Items from a data source:
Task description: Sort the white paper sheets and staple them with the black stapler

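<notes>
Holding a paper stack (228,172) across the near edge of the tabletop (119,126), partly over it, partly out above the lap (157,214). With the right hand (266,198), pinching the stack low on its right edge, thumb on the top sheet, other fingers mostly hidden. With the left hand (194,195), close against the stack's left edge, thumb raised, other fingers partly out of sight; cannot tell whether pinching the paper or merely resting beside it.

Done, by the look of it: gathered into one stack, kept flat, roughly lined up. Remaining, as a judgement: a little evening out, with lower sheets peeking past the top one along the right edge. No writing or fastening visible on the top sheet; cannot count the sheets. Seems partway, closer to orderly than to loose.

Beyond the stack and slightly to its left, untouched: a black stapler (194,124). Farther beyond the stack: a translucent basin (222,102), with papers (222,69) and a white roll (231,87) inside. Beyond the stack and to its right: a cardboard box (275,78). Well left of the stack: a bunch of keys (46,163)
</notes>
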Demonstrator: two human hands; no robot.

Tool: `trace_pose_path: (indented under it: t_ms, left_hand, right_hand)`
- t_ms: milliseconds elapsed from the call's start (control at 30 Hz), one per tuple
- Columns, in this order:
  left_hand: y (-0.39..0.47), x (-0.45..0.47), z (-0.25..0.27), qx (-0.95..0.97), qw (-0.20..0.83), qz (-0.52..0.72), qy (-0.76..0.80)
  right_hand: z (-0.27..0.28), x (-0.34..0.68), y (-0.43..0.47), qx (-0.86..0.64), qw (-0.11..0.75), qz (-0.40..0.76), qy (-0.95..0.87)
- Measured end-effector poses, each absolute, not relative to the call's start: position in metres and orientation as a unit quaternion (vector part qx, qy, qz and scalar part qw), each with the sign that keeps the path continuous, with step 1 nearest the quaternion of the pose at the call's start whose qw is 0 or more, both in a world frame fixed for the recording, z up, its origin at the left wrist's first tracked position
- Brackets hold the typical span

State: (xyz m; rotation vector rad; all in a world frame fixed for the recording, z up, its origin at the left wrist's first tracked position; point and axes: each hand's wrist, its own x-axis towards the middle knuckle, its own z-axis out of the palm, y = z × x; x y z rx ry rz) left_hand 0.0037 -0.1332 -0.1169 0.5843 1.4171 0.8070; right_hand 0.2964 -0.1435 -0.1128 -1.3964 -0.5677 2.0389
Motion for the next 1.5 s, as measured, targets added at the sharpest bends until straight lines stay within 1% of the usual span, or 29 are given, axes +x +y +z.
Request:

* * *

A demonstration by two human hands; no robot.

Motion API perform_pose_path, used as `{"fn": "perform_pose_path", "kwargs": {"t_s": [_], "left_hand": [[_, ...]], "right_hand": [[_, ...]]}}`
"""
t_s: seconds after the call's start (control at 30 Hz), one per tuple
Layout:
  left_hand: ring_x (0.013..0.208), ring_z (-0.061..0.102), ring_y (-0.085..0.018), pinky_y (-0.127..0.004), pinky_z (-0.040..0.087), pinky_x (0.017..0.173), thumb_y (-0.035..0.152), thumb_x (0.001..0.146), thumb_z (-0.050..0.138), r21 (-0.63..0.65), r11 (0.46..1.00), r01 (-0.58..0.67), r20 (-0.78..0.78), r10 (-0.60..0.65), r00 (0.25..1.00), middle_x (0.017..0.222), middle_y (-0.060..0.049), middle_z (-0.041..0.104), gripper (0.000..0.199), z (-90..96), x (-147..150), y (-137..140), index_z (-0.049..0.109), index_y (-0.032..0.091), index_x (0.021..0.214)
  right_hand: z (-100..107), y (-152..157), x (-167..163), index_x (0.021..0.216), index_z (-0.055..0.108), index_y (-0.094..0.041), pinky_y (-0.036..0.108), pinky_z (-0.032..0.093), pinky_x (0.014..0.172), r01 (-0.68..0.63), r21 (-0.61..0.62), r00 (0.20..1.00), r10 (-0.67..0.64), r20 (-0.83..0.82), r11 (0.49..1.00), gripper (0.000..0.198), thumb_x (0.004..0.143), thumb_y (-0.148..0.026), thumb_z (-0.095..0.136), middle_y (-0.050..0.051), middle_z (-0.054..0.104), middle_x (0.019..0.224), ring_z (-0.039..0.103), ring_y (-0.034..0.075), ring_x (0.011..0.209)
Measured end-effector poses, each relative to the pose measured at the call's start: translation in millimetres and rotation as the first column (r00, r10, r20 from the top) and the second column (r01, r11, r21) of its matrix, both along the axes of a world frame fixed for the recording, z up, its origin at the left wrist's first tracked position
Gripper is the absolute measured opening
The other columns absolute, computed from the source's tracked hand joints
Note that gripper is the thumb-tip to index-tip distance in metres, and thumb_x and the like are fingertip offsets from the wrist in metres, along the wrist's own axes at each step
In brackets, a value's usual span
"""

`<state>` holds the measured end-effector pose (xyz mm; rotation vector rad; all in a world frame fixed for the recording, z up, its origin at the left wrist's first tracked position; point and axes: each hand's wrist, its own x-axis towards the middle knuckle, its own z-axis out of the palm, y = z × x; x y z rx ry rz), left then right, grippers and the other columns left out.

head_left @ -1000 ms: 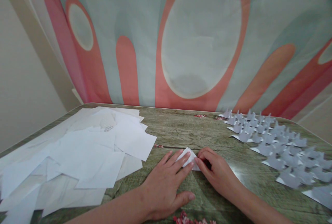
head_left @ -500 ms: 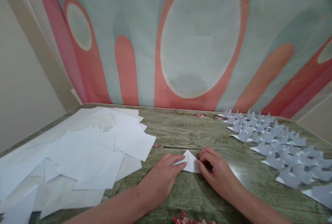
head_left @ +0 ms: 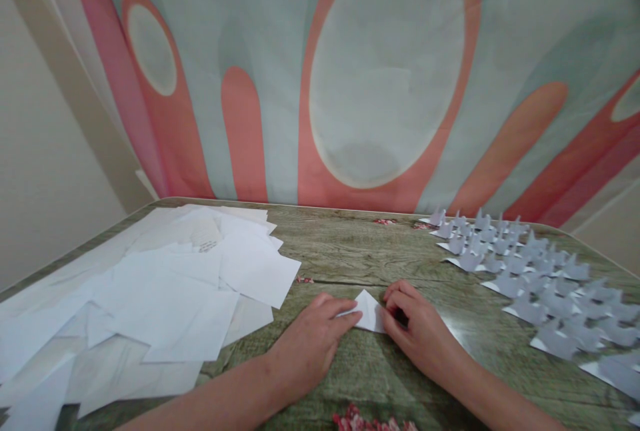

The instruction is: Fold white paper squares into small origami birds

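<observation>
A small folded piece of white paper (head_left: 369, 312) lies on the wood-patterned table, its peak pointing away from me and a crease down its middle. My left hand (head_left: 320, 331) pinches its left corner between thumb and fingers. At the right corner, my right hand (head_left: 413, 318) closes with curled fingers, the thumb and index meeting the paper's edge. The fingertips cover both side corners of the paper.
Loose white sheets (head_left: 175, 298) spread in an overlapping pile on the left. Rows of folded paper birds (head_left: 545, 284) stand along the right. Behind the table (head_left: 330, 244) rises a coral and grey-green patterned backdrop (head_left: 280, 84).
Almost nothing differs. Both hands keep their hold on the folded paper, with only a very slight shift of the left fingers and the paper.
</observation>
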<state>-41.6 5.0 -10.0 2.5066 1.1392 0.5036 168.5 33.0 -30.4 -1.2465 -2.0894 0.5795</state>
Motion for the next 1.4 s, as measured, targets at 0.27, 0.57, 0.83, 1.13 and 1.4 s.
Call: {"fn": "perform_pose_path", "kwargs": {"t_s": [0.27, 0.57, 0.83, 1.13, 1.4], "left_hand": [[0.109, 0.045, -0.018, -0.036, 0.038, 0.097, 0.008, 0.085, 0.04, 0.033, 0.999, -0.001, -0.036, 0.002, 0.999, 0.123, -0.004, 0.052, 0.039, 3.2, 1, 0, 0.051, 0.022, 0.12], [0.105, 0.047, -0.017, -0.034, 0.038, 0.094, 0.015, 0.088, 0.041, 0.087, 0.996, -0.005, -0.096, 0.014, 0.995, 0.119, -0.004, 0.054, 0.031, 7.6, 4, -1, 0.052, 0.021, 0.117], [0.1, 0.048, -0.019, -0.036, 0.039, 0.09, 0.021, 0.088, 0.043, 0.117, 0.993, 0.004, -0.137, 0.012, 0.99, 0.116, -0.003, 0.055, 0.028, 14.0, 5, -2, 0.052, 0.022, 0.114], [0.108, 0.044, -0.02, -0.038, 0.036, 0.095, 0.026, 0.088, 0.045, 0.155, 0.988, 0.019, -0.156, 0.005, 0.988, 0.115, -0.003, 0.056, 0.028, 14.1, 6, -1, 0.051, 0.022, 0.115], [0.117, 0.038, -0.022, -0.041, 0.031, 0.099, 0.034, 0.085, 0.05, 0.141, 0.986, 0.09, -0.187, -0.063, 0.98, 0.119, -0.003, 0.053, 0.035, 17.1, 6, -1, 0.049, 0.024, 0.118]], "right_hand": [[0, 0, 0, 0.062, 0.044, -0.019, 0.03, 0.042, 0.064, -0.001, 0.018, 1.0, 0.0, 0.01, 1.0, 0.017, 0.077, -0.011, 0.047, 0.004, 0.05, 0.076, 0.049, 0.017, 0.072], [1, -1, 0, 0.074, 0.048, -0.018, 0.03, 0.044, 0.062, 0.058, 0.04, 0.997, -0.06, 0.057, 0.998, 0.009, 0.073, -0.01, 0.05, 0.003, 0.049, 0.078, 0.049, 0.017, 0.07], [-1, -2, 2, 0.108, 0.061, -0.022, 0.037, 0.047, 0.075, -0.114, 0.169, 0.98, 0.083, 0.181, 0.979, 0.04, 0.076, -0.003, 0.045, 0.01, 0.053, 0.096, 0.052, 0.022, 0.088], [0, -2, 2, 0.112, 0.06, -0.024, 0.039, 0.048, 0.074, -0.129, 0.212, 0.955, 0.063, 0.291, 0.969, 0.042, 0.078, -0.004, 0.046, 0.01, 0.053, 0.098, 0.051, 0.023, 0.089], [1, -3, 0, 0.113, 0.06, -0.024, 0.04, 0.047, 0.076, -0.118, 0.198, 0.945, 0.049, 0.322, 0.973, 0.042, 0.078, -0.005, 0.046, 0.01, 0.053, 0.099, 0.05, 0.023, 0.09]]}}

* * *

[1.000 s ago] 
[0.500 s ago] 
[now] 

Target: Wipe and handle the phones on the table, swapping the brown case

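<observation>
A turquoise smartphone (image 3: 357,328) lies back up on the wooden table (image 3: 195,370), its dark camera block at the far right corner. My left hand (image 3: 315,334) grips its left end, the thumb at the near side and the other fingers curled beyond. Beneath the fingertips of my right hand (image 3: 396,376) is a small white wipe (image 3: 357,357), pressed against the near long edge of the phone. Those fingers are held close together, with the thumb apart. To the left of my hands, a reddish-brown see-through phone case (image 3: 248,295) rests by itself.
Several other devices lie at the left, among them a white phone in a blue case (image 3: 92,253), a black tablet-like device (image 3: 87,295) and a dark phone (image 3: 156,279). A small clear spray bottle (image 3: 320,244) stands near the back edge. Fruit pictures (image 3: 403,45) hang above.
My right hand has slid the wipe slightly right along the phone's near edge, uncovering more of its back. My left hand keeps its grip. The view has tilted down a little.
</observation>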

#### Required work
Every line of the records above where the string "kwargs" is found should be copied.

#### Written response
Motion API perform_pose_path, used as `{"fn": "perform_pose_path", "kwargs": {"t_s": [_], "left_hand": [[_, ...]], "right_hand": [[_, ...]]}}`
Call: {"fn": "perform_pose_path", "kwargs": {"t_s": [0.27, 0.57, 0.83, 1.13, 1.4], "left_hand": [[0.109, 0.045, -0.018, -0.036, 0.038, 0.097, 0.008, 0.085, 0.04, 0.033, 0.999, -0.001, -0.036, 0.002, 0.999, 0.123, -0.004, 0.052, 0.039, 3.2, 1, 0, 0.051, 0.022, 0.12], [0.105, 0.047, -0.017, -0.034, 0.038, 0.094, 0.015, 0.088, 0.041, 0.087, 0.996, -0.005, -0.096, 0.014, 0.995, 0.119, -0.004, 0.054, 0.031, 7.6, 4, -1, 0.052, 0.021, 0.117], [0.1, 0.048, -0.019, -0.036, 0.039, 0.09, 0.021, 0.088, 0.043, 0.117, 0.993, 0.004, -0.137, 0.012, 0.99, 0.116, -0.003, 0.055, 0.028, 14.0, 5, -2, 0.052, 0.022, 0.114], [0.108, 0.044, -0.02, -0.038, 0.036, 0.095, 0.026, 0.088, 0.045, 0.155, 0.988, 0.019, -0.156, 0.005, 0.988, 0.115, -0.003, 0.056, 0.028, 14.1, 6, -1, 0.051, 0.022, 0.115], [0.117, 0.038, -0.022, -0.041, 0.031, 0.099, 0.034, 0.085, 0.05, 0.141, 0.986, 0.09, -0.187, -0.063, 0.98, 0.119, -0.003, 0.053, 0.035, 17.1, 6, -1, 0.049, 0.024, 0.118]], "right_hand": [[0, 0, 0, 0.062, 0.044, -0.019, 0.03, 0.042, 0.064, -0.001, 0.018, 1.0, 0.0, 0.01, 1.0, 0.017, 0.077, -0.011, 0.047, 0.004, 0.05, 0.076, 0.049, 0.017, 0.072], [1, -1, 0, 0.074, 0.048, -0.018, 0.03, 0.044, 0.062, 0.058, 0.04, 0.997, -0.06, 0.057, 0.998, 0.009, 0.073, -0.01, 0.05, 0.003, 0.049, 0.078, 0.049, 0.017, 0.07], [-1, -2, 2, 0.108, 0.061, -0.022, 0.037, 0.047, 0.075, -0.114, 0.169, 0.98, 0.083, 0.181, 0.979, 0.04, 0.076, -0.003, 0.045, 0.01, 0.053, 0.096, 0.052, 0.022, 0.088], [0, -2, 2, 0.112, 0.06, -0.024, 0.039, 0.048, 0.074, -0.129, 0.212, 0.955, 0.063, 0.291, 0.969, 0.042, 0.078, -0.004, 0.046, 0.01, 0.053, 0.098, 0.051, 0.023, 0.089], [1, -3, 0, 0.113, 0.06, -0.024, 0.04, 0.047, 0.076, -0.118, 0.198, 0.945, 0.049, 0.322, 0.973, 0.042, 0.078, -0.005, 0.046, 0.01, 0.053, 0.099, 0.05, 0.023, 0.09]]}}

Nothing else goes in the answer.